The complete listing below should be transcribed precisely.
>>>>>
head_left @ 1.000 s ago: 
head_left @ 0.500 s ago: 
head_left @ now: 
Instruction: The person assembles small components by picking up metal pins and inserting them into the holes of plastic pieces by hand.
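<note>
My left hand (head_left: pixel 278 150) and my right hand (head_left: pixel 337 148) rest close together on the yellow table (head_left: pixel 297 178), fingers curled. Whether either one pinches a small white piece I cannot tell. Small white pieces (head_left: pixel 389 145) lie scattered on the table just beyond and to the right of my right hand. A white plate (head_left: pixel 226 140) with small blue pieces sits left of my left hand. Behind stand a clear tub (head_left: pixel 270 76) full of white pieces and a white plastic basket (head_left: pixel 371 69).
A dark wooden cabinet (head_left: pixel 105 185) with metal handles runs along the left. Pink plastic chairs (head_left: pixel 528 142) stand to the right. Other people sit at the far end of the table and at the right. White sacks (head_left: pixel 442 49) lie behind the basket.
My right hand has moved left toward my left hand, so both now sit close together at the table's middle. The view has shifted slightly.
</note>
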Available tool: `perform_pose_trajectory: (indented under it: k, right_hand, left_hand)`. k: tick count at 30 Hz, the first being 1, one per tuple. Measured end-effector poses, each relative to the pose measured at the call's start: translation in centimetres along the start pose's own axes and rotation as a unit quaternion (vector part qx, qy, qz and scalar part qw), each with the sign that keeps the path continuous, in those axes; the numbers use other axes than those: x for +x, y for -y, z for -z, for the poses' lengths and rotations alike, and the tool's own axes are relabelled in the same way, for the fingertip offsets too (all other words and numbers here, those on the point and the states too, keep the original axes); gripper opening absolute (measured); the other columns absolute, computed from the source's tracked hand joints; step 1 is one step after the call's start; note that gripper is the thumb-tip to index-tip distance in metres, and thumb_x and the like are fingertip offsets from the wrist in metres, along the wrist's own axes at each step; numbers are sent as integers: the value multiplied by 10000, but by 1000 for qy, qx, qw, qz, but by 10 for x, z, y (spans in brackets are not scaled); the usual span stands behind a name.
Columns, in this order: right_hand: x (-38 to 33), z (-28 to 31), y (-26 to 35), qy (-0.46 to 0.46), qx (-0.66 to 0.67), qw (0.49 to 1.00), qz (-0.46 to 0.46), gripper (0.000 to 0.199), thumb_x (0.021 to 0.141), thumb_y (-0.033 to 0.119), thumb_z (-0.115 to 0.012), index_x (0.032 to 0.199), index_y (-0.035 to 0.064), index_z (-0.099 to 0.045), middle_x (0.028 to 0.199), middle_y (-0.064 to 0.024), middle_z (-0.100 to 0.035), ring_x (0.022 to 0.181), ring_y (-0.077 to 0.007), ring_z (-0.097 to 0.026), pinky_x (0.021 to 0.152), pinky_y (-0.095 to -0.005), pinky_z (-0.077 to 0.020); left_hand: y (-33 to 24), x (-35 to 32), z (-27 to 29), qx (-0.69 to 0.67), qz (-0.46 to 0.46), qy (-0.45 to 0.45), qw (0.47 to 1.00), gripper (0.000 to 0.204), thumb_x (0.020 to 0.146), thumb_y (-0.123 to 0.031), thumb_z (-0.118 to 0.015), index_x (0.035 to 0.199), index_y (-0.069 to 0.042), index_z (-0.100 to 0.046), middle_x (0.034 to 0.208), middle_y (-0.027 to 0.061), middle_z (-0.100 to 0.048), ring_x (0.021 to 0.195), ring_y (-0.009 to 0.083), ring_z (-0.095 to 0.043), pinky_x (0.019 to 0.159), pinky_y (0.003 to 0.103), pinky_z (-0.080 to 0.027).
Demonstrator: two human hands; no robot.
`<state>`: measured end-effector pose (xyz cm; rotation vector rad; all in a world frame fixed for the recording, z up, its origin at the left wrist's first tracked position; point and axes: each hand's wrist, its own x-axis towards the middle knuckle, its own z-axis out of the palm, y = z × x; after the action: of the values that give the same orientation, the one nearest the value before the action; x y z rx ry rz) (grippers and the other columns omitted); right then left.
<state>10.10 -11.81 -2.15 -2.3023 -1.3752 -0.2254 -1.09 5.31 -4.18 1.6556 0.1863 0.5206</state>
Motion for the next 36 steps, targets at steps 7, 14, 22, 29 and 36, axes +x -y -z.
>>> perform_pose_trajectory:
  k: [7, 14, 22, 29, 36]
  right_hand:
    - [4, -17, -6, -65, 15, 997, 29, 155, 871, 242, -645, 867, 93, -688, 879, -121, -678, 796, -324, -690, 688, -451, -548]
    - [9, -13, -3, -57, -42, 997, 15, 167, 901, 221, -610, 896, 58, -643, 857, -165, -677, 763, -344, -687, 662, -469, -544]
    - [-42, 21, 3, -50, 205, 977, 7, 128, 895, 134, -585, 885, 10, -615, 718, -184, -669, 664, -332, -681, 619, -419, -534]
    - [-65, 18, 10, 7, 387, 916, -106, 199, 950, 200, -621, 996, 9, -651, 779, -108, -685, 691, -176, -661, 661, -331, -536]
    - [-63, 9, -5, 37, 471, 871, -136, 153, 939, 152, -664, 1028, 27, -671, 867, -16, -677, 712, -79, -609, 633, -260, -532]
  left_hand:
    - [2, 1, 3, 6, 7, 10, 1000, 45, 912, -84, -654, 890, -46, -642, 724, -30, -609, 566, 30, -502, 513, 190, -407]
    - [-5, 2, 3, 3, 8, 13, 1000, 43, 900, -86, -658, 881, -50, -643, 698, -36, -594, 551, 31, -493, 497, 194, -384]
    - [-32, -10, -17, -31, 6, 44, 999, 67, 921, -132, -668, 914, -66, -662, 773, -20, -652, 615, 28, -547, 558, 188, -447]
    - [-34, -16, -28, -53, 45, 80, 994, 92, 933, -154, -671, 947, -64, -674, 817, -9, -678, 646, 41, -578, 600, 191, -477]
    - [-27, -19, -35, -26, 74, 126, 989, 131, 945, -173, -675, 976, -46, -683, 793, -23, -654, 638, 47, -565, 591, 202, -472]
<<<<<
* **WRITTEN RESPONSE**
head_left @ 1.000 s ago: 
head_left @ 0.500 s ago: 
head_left @ now: 
Instruction: The person assembles small components by picking up metal pins and inserting them into the holes of plastic pieces by hand.
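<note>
My left hand (head_left: pixel 278 150) and my right hand (head_left: pixel 337 148) rest close together on the yellow table (head_left: pixel 297 178), fingers curled. Whether either one pinches a small white piece I cannot tell. Small white pieces (head_left: pixel 389 145) lie scattered on the table just beyond and to the right of my right hand. A white plate (head_left: pixel 226 140) with small blue pieces sits left of my left hand. Behind stand a clear tub (head_left: pixel 270 76) full of white pieces and a white plastic basket (head_left: pixel 371 69).
A dark wooden cabinet (head_left: pixel 105 185) with metal handles runs along the left. Pink plastic chairs (head_left: pixel 528 142) stand to the right. Other people sit at the far end of the table and at the right. White sacks (head_left: pixel 442 49) lie behind the basket.
My right hand has moved left toward my left hand, so both now sit close together at the table's middle. The view has shifted slightly.
</note>
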Available tool: `perform_pose_trajectory: (indented under it: k, right_hand, left_hand)`. k: tick count at 30 Hz, the first being 1, one per tuple. Measured end-effector poses, each relative to the pose measured at the call's start: translation in centimetres along the start pose's own axes and rotation as a unit quaternion (vector part qx, qy, qz and scalar part qw), each with the sign that keeps the path continuous, in those axes; the numbers use other axes than those: x for +x, y for -y, z for -z, for the poses' lengths and rotations alike, and the tool's own axes are relabelled in the same way, for the fingertip offsets too (all other words and numbers here, those on the point and the states too, keep the original axes); gripper opening absolute (measured); the other columns absolute, computed from the source's tracked hand joints; step 1 is one step after the call's start; note that gripper is the thumb-tip to index-tip distance in metres, and thumb_x and the like are fingertip offsets from the wrist in metres, along the wrist's own axes at each step; numbers are sent as integers: the value multiplied by 10000, but by 1000 for qy, qx, qw, qz, but by 10 for x, z, y (spans in brackets are not scaled); the usual span stands behind a name.
Columns, in this order: right_hand: x (-38 to 33), z (-28 to 31), y (-26 to 35), qy (-0.46 to 0.46), qx (-0.66 to 0.67), qw (0.49 to 1.00), qz (-0.46 to 0.46), gripper (0.000 to 0.199), thumb_x (0.021 to 0.141), thumb_y (-0.033 to 0.119), thumb_z (-0.115 to 0.012), index_x (0.032 to 0.199), index_y (-0.035 to 0.064), index_z (-0.099 to 0.045), middle_x (0.028 to 0.199), middle_y (-0.064 to 0.024), middle_z (-0.100 to 0.035), ring_x (0.022 to 0.181), ring_y (-0.077 to 0.007), ring_z (-0.097 to 0.026), pinky_x (0.021 to 0.152), pinky_y (-0.095 to -0.005), pinky_z (-0.077 to 0.020); left_hand: y (-33 to 24), x (-35 to 32), z (-27 to 29), qx (-0.69 to 0.67), qz (-0.46 to 0.46), qy (-0.45 to 0.45), qw (0.47 to 1.00), gripper (0.000 to 0.204), thumb_x (0.020 to 0.146), thumb_y (-0.123 to 0.031), thumb_z (-0.118 to 0.015), index_x (0.035 to 0.199), index_y (-0.069 to 0.042), index_z (-0.100 to 0.046), middle_x (0.034 to 0.208), middle_y (-0.027 to 0.061), middle_z (-0.100 to 0.048), ring_x (0.021 to 0.195), ring_y (-0.009 to 0.083), ring_z (-0.095 to 0.043), pinky_x (0.019 to 0.159), pinky_y (0.003 to 0.103), pinky_z (-0.080 to 0.027).
Demonstrator: two human hands; no robot.
`<state>`: measured end-effector pose (xyz cm; rotation vector rad; all in a world frame fixed for the recording, z up, its origin at the left wrist's first tracked position; point and axes: each hand's wrist, its own x-axis towards the middle knuckle, its own z-axis out of the palm, y = z × x; after the action: of the values that give the same orientation, the one nearest the value before the action; x y z rx ry rz) (grippers and the other columns omitted); right then left.
<state>10.10 -11.81 -2.15 -2.3023 -1.3752 -0.2254 -1.09 5.31 -4.18 1.6556 0.1863 0.5206</state>
Motion for the next 36 steps, targets at steps 7, 14, 22, 29 and 36, axes +x -y -z.
>>> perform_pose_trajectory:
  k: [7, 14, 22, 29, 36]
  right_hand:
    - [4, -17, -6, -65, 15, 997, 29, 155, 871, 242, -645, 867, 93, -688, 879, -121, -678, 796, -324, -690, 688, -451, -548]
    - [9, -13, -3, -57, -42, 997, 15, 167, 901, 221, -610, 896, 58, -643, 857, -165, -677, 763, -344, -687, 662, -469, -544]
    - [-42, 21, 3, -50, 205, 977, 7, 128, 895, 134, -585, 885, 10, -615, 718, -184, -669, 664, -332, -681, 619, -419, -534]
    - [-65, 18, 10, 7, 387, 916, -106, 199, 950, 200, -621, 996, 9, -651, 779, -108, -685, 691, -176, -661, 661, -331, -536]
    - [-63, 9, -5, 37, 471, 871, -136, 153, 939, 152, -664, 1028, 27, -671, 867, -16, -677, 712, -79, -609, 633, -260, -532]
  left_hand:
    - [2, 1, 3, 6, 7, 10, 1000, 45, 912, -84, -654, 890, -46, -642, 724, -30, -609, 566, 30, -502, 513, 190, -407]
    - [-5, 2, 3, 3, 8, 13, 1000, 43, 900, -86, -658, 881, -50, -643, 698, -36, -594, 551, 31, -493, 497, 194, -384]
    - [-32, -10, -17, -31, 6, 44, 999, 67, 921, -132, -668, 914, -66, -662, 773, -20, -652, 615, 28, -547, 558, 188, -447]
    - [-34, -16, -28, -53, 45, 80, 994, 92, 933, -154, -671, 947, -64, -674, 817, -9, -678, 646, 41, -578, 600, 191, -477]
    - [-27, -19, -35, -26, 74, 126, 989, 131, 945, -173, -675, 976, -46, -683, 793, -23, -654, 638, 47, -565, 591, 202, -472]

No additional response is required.